I’m halfway down the hallway when a strong, warm hand stops me. I turn around to see who would dare keep me from my freedom, and stopped mid-breath.

“Max! What do you want?”

“I need to talk to you.” Oh god, no he doesn’t. I won’t let him.
“I don’t think we have anything to talk about. The project’s over.”

“Well, I wanted to apologize for the other day. You know, in the Crashdown. I was having a rough day.” I’m stunned. I don’t know what to say. So I just look blankly at him. I’ve been letting that dull look take over for my usual wit a lot lately. I should work on that.

“And, well,” he continued, still holding on to my arm so I can’t run away, “I was thinking I could make it up to you.” What the hell is he talking about?

“What the hell are you talking about?”

“Ah, I was thinking I could take you to dinner. Maybe Friday night?” Dinner. Max Evans wants to take me to dinner? Like, as in a date? Do people even still call it dating? Whatever. Max Evans just asked me out. On a Date. My mouth is hanging open.

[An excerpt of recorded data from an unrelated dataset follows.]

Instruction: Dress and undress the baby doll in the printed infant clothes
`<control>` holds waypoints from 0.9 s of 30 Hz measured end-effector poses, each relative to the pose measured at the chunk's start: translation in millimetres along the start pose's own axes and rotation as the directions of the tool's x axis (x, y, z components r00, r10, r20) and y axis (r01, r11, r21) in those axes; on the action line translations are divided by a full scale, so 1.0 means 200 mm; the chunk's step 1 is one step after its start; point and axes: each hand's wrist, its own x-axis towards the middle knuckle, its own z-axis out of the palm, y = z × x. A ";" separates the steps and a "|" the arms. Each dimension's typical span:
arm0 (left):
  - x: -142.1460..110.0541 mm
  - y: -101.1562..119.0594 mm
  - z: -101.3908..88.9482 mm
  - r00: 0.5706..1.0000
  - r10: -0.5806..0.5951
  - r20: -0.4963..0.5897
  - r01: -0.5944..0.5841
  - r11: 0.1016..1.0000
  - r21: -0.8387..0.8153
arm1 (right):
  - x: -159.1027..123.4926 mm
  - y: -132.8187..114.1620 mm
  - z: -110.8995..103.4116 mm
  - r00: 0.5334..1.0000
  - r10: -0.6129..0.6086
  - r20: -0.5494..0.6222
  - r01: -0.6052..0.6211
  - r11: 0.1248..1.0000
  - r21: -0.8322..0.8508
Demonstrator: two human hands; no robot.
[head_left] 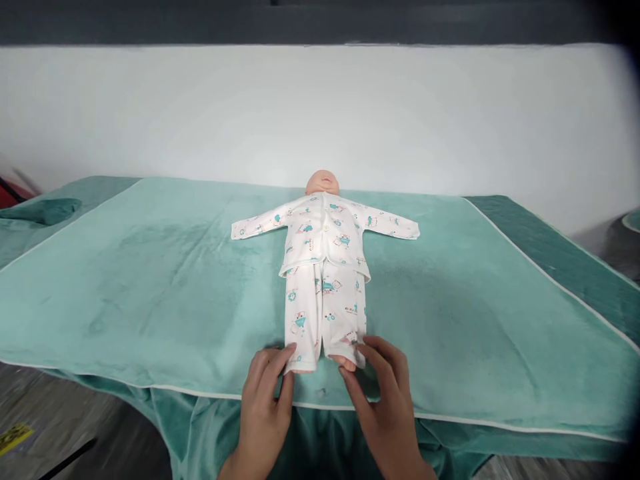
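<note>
Your doll point(323, 181) lies face up at the middle of the cloth-covered counter point(475, 320), head at the far edge, feet toward you and arms spread out to the left and right. It wears a white jacket point(320, 230), with a button at the front, and matching trousers point(305, 313), both printed with small teal and red figures. On the right trouser leg you have tiny dark lettering among the prints, too small to read; no brand can be made out.

Your left hand point(265, 393) pinches the outer edge of the left cuff between thumb and forefinger. Your right hand point(387, 400) is at the right cuff, its fingers curved around the outer side and the thumb beside the toes that show below the hem; you cannot tell from here whether they grip cloth or only touch it.

On the floor point(55, 400) at your near left, a yellow label point(15, 438) carries dark marks that cannot be read. At the far side, a white wall point(320, 107) stands behind the counter.
</note>
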 end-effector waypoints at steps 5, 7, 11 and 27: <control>0.00 0.04 0.01 0.997 0.045 -0.056 -0.044 0.999 0.016 | 0.05 0.03 -0.03 0.996 -0.018 0.082 0.013 0.998 0.061; 0.03 0.05 0.01 0.996 0.078 -0.046 -0.077 0.997 0.031 | 0.09 0.03 -0.03 0.997 -0.040 0.073 0.033 0.995 0.090; 0.11 0.07 0.02 0.989 0.145 -0.029 -0.145 0.989 0.012 | 0.14 0.04 -0.07 0.997 -0.079 0.024 0.077 0.995 0.070; 0.11 0.09 -0.06 0.979 0.198 -0.056 -0.201 0.978 -0.051 | 0.07 -0.01 -0.19 0.973 -0.210 -0.093 0.217 0.974 0.063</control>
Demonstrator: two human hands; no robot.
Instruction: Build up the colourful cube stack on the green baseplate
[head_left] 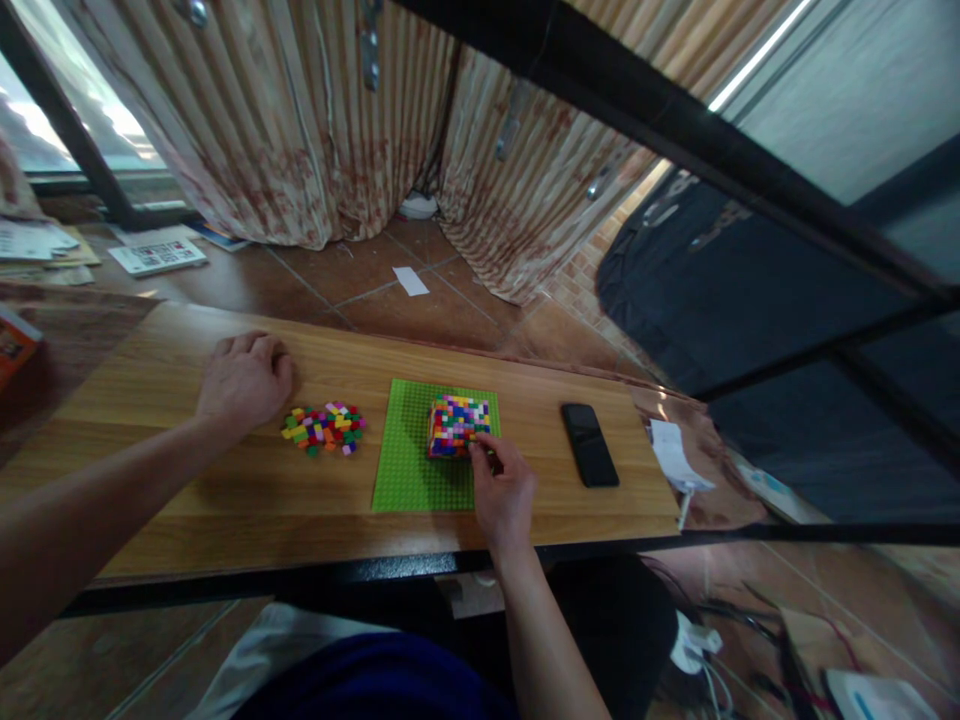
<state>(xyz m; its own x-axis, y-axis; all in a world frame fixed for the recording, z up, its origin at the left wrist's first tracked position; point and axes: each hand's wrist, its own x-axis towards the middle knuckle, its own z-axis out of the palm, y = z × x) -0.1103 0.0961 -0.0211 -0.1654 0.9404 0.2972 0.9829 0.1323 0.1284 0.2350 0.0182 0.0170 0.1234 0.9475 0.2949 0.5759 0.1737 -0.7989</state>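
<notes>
A green baseplate (409, 465) lies on the wooden table (225, 500). A block of multicoloured small bricks (457, 424) stands on its far right part. My right hand (501, 493) has its fingers pinched against the near right corner of that block; I cannot make out what they hold. A loose heap of small coloured bricks (324, 428) lies left of the plate. My left hand (244, 380) rests on the table just beyond and left of the heap, fingers curled under, nothing visible in it.
A black phone (589, 444) lies flat to the right of the plate. White paper (673, 455) hangs over the table's right end. Curtains (300, 120) and a tiled floor lie beyond the far edge. Books and papers (45, 250) are at far left.
</notes>
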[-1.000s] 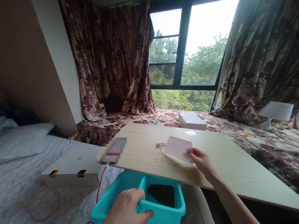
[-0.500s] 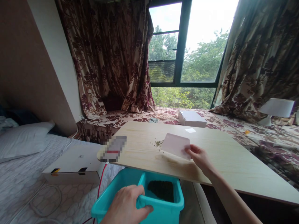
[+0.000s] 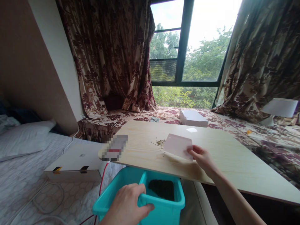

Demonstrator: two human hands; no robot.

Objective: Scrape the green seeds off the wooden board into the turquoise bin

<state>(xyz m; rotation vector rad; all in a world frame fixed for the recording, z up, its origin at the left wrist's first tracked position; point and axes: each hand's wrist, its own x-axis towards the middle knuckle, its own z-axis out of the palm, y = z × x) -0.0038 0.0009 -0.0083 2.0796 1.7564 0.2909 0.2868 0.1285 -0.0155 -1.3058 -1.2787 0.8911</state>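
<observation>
My right hand [image 3: 201, 156] is closed on the right end of a flat, pale, translucent scraper [image 3: 177, 145]. The scraper is tilted over the wooden tabletop [image 3: 140, 134], its left edge beside a small scatter of brownish crumbs or grains [image 3: 160, 143]. My left hand [image 3: 131, 200] grips the near rim of a turquoise two-compartment bin [image 3: 166, 204], where the divider meets it. Dark loose material [image 3: 161, 189] lies in the bin's right compartment. The bin is held just below the table's near edge.
A blurred-out phone [image 3: 114, 148] with a red cable [image 3: 103, 178] lies at the table's left end. Left of it, a white box [image 3: 75, 162] rests on the bed. Behind the table are another white box [image 3: 194, 118] and a lamp [image 3: 278, 107] on the window seat.
The view has shifted very slightly. Both hands keep their grips, and the scraper stays beside the crumbs with hardly any movement.
</observation>
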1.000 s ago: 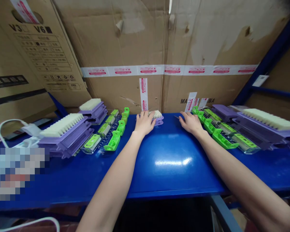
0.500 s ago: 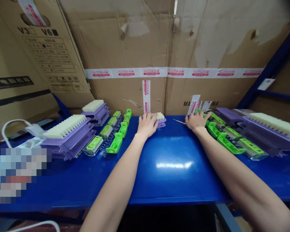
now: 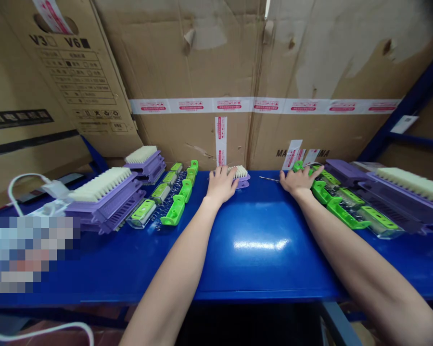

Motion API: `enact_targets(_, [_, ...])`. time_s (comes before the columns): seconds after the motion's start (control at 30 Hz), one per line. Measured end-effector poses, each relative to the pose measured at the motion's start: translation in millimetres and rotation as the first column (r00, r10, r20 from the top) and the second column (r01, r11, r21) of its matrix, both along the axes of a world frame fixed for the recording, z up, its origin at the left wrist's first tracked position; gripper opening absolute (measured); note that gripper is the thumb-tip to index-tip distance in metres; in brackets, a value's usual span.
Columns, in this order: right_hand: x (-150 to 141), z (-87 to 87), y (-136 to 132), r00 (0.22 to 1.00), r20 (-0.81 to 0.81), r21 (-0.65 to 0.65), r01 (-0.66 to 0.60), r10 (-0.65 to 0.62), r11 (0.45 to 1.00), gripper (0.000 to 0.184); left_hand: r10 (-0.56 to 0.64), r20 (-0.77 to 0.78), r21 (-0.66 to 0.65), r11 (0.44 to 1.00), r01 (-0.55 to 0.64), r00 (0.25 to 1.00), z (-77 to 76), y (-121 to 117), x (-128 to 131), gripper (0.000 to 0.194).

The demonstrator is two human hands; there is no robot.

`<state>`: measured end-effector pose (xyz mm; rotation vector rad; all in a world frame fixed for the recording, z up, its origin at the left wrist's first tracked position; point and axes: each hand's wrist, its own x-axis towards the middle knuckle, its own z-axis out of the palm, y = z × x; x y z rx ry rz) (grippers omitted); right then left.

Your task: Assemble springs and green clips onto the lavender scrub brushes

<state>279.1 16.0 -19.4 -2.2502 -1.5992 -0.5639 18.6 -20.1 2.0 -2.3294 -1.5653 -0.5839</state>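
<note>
My left hand (image 3: 222,184) lies with its fingers spread on a small purple brush block with cream bristles (image 3: 241,174) at the back of the blue table; it covers the block's left part. My right hand (image 3: 299,181) rests palm down, fingers apart, at the top end of the right-hand row of green plastic pieces. Beside its thumb lies a thin metal pointed tool (image 3: 269,179), partly hidden by the hand. Green brackets (image 3: 341,213) and clear cases with green tops (image 3: 378,219) run toward me on the right, with springs between them.
On the left stand purple stacks topped with cream bristles (image 3: 103,183), green brackets (image 3: 175,211), springs (image 3: 161,210) and clear cases (image 3: 142,214). More purple parts (image 3: 389,197) sit far right. A white charger (image 3: 57,188) with a cable lies left. Cardboard (image 3: 202,62) walls the back.
The view has shifted slightly, moving the whole scene a little to the right. Both hands keep nearly the same places on the table.
</note>
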Motion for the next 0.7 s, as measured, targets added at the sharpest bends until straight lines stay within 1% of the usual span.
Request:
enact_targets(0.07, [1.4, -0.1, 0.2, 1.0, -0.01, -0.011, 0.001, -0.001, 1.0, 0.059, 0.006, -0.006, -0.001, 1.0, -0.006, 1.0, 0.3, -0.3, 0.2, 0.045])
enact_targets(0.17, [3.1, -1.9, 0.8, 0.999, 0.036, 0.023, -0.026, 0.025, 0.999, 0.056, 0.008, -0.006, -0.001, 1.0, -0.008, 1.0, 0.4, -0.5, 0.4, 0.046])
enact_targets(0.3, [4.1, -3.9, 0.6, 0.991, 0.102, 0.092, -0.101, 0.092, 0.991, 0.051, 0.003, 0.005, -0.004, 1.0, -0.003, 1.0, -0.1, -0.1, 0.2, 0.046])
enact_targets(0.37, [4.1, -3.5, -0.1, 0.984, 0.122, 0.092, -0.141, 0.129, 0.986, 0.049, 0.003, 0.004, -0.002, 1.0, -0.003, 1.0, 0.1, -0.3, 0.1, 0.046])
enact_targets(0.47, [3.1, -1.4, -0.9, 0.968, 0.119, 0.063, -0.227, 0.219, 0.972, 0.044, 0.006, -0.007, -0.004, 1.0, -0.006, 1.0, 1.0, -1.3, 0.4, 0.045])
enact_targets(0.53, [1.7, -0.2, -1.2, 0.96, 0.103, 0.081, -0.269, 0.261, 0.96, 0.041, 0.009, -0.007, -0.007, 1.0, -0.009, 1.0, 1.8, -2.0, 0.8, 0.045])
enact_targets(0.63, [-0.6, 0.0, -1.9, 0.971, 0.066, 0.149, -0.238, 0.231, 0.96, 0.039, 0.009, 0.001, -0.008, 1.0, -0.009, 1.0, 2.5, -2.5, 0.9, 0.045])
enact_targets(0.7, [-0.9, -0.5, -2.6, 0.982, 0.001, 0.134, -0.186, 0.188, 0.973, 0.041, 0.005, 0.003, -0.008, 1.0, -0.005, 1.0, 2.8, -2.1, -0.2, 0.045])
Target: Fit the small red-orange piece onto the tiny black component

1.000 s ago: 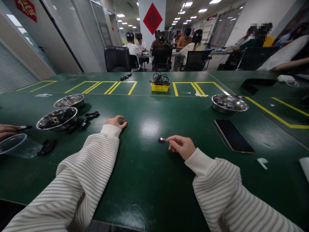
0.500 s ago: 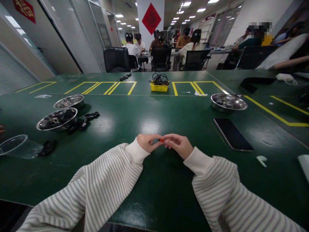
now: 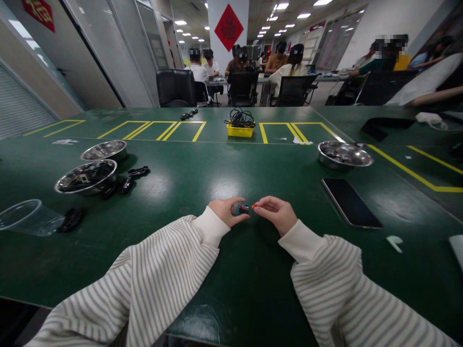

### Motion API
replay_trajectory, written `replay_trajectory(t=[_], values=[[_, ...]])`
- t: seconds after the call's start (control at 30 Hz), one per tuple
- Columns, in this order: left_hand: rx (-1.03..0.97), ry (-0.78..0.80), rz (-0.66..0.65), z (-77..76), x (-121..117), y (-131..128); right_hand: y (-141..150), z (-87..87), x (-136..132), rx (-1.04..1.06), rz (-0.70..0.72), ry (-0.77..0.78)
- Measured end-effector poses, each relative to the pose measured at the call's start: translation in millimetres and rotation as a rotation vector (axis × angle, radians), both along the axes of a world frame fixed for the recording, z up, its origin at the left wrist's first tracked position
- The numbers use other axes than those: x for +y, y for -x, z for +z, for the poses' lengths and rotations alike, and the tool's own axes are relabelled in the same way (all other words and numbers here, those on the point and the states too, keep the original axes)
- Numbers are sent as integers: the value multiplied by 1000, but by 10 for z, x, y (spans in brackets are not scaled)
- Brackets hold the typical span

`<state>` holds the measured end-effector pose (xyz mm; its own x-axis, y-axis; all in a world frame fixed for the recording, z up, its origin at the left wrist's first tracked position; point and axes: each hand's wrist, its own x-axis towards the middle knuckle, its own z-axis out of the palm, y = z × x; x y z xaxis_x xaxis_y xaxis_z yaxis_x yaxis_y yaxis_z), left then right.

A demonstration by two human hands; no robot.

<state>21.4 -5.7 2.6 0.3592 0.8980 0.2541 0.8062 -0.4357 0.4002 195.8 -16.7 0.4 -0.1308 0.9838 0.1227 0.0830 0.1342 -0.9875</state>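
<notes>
Both my hands rest on the green table (image 3: 224,159) close together, in striped sleeves. My left hand (image 3: 227,211) is curled, thumb and fingers pinching a small dark part (image 3: 243,208) that sits on the table top. My right hand (image 3: 275,212) is closed in a pinch on a tiny orange piece (image 3: 254,206), held just right of the dark part with a small gap between the two.
Two steel bowls (image 3: 87,176) with dark parts and loose black pieces (image 3: 135,172) lie at the left, beside a clear plastic cup (image 3: 29,218) on its side. A phone (image 3: 350,195) and another steel bowl (image 3: 345,154) are at the right. A yellow tray (image 3: 239,130) of cables sits farther back. People sit at tables beyond.
My left hand came from the left with the orange piece to meet the right hand. The orange piece is now in my right fingers, the dark part under my left.
</notes>
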Motion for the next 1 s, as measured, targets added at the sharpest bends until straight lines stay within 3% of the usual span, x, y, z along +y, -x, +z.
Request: replay_trajectory(t=[0.13, 0.23, 0.67, 1.0], values=[[116, 68, -3, 2, 58, -25, -29, 25, -1, -262, 81, -144], [93, 73, -24, -5, 59, -19, -30, 34, -13, -351, 97, -223], [-138, -76, -118, -59, 7, 26, -39, 79, -48, -298, 80, -325], [-201, -162, -158, -68, -9, 46, -47, 5, -9, -68, 117, -196]])
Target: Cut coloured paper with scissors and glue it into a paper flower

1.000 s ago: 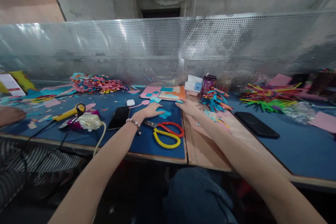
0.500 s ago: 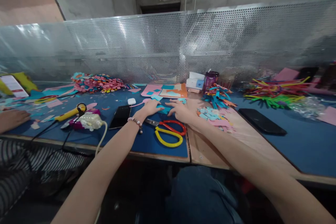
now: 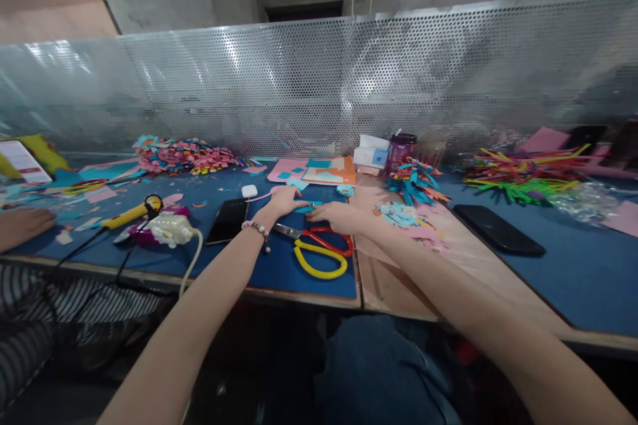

Just as I’m about to tell him where to stick his dinner invitation, another hand clamps itself to me. This time it’s a small hand, and it’s covering my mouth. My head feels funny and light again as I hear Maria say “She’d love to go.”

*

posted on 11-Jul-2002 4:48:46 AM by wenhaver
Hey everyone. Thanks for the great feedback! Is Liz an alien, or isn't she? Hrm... Well, you'll have to stay tuned to find out, but it won't be for a while yet. In the meantime, here's another part. I sat down with every intention of cranking out a part of my other fic, but my little bitchy Liz wanted to talk....

Part 10

I momentarily consider resisting the urge to kill Maria. She is my best friend, after all. Then I think about it. What is an urge, if not a reaction to a basic survival instinct? I decide to make it out of this alive. Biting down hard on Maria’s hand, I stomp on her foot at the same time. She howls and hops backwards, cradling her injured hand. Her eyes are starting to tear. I feel bad… for about a second. And then I remember why I had to hurt her. She sold me out. She told Max Evans that I would go out with him.

I turn to Max, who’s still hanging on to my arm.

“Get your hand off me!” He’s quick to comply. He’s probably afraid that I’m going to stomp on him next.

“So. Friday? Around 6?” He’s standing there like I actually agreed to this date, or whatever.

“I’m sorry, Max. I have other plans.” I finish my sentence with a glare that lets him know that I am in no way sorry to be turning his sorry ass down.

Unfortunately for me, Maria has recovered enough at this point to open her mouth again.

“Oh, Liz. Now, don’t lie. I know you have nothing better to do at all. Max, she’ll be there.” With that, she grabs my arm and starts pulling me away. What is it with people hanging on to me all of a sudden? Augh.

“Maria, I am so going to kill you. You realize you just broke every rule in the Best Friend’s Handbook, right?”

“Chica, I you will thank me later. Besides, I owed you for that bite. That’s going to bruise, you vicious little bitch.”

If anyone else had called me a vicious bitch, I would have slapped them. But coming from Maria, it’s almost a compliment. I can tell that arguing with her is going to get me nowhere, fast. So I decide to drop it. It’s not like she can make me go out on Friday night.

******************************************************


Wait. Did I say there was no way Maria could make me go out Friday? I was wrong. So very wrong. But I didn’t understand how far she would go to make this happen. I woefully underestimated my oldest friend. The person who is also my current mortal enemy.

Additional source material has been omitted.